WHAT IS REQUIRED
Return the data below, unchanged.

──────

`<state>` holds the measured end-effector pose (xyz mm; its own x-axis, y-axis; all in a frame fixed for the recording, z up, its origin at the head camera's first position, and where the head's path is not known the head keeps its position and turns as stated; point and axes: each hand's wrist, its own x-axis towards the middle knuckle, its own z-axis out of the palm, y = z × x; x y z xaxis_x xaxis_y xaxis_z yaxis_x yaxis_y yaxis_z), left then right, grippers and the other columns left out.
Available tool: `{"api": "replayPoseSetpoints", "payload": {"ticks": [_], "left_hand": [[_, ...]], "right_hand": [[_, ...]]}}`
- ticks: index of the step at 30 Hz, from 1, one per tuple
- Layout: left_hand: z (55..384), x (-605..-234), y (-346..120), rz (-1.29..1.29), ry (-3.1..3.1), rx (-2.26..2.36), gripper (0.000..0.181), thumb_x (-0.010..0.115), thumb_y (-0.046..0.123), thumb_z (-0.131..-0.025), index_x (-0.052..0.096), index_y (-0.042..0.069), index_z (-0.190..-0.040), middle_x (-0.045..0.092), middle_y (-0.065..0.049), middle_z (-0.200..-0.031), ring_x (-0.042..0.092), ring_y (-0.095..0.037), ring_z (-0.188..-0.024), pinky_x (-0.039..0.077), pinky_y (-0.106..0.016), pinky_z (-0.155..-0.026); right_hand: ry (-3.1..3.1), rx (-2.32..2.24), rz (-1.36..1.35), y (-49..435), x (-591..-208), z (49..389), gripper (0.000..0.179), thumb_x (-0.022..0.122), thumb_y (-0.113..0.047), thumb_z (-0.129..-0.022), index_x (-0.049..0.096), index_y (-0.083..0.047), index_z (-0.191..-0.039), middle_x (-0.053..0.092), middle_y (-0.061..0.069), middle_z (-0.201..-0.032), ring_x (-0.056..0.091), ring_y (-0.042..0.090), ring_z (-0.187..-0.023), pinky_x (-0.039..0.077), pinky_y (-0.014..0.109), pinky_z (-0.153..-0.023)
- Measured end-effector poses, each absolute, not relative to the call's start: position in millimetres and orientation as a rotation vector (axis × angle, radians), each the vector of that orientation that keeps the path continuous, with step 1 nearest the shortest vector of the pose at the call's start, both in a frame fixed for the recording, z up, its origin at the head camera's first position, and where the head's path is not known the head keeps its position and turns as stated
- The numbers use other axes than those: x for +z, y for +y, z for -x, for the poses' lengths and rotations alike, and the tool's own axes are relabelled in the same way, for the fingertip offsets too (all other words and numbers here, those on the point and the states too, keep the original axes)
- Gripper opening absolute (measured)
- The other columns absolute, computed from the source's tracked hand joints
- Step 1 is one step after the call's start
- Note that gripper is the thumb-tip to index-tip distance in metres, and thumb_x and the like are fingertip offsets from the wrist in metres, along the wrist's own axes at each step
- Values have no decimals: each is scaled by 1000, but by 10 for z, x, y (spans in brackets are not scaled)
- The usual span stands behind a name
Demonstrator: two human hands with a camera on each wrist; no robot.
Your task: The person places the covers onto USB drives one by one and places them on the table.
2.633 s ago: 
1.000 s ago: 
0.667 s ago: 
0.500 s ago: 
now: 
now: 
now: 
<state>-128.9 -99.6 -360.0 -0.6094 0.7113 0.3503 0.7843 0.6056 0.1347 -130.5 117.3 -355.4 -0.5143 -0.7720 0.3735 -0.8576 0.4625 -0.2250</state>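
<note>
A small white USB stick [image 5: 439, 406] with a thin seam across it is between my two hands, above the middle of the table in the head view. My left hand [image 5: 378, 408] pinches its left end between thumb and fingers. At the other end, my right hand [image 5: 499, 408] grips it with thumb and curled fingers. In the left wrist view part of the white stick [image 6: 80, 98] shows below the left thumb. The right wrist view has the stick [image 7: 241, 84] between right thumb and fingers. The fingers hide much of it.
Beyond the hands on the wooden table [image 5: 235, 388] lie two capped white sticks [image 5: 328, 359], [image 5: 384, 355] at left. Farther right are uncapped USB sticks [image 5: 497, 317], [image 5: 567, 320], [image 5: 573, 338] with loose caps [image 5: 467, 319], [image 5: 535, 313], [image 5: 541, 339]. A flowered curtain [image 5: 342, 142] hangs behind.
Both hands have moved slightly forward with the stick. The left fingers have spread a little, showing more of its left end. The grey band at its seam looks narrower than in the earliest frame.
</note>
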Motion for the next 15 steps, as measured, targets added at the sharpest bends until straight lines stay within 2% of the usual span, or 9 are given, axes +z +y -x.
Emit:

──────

ANSWER BOX
`<state>` holds the measured end-effector pose (xyz mm; its own x-axis, y-axis; all in a frame fixed for the recording, z up, its origin at the head camera's first position, and where the head's path is not known the head keeps its position and turns as stated; point and axes: each hand's wrist, its own x-axis towards the middle knuckle, its own z-axis out of the palm, y = z × x; x y z xaxis_x xaxis_y xaxis_z yaxis_x yaxis_y yaxis_z), left then right, grippers and the other columns left out.
Available tool: `{"api": "replayPoseSetpoints", "payload": {"ticks": [_], "left_hand": [[_, ...]], "right_hand": [[_, ...]]}}`
- ticks: index of the step at 30 Hz, from 1, one per tuple
- Layout: left_hand: z (55..384), x (-605..-234), y (-346..120), rz (-1.29..1.29), ry (-3.1..3.1), rx (-2.26..2.36), gripper (0.000..0.181), thumb_x (-0.010..0.115), thumb_y (-0.046..0.123), thumb_z (-0.131..-0.025), index_x (-0.052..0.096), index_y (-0.042..0.069), index_z (-0.190..-0.040), middle_x (-0.045..0.092), middle_y (-0.065..0.049), middle_z (-0.200..-0.031), ring_x (-0.042..0.092), ring_y (-0.095..0.037), ring_z (-0.188..-0.024), pinky_x (-0.039..0.077), pinky_y (-0.106..0.016), pinky_z (-0.155..-0.026); right_hand: ry (-3.1..3.1), rx (-2.32..2.24), rz (-1.36..1.35), y (-49..435), x (-591..-208), z (49..389), gripper (0.000..0.179), thumb_x (-0.022..0.122), thumb_y (-0.113..0.047), thumb_z (-0.129..-0.022), index_x (-0.049..0.096), index_y (-0.083..0.047), index_z (-0.191..-0.039), middle_x (-0.053..0.092), middle_y (-0.061..0.069), middle_z (-0.201..-0.032), ring_x (-0.056..0.091), ring_y (-0.042..0.090), ring_z (-0.187..-0.023), pinky_x (-0.039..0.077), pinky_y (-0.014..0.109), pinky_z (-0.153..-0.023)
- Measured end-effector poses, each absolute, not relative to the call's start: position in millimetres and orientation as a rotation vector (axis × angle, radians), each the vector of that orientation that keeps the path continuous, with step 1 nearest the shortest vector of the pose at the call's start, both in a frame fixed for the recording, z up, its origin at the head camera's first position, and where the head's path is not known the head keeps its position and turns as stated
- The numbers use other axes than those: x for +z, y for +y, z for -x, for the poses' lengths and rotations alike, and the tool's own axes are relabelled in the same way, for the fingertip offsets too (all other words and numbers here, those on the point and the states too, keep the original axes)
- Gripper opening absolute (measured)
- The other columns absolute, computed from the source's tracked hand joints
- Step 1 is one step after the call's start
- Note that gripper is the thumb-tip to index-tip distance in metres, and thumb_x and the like are fingertip offsets from the wrist in metres, along the wrist's own axes at each step
- Values have no decimals: each is scaled by 1000, but by 10 for z, x, y (spans in brackets are not scaled)
- The usual span stands behind a name
Demonstrator: two human hands with a camera on each wrist; no robot.
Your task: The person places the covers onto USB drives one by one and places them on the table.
2.633 s ago: 
1.000 s ago: 
0.667 s ago: 
0.500 s ago: 
now: 
now: 
now: 
<state>-128.9 -99.6 -360.0 -0.6094 0.7113 0.3503 0.7843 0.6056 0.1347 -130.5 117.3 -355.4 -0.5143 -0.7720 0.3735 -0.8576 0.4625 -0.2250</state>
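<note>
A small white USB stick [image 5: 439, 406] with a thin seam across it is between my two hands, above the middle of the table in the head view. My left hand [image 5: 378, 408] pinches its left end between thumb and fingers. At the other end, my right hand [image 5: 499, 408] grips it with thumb and curled fingers. In the left wrist view part of the white stick [image 6: 80, 98] shows below the left thumb. The right wrist view has the stick [image 7: 241, 84] between right thumb and fingers. The fingers hide much of it.
Beyond the hands on the wooden table [image 5: 235, 388] lie two capped white sticks [image 5: 328, 359], [image 5: 384, 355] at left. Farther right are uncapped USB sticks [image 5: 497, 317], [image 5: 567, 320], [image 5: 573, 338] with loose caps [image 5: 467, 319], [image 5: 535, 313], [image 5: 541, 339]. A flowered curtain [image 5: 342, 142] hangs behind.
Both hands have moved slightly forward with the stick. The left fingers have spread a little, showing more of its left end. The grey band at its seam looks narrower than in the earliest frame.
</note>
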Motion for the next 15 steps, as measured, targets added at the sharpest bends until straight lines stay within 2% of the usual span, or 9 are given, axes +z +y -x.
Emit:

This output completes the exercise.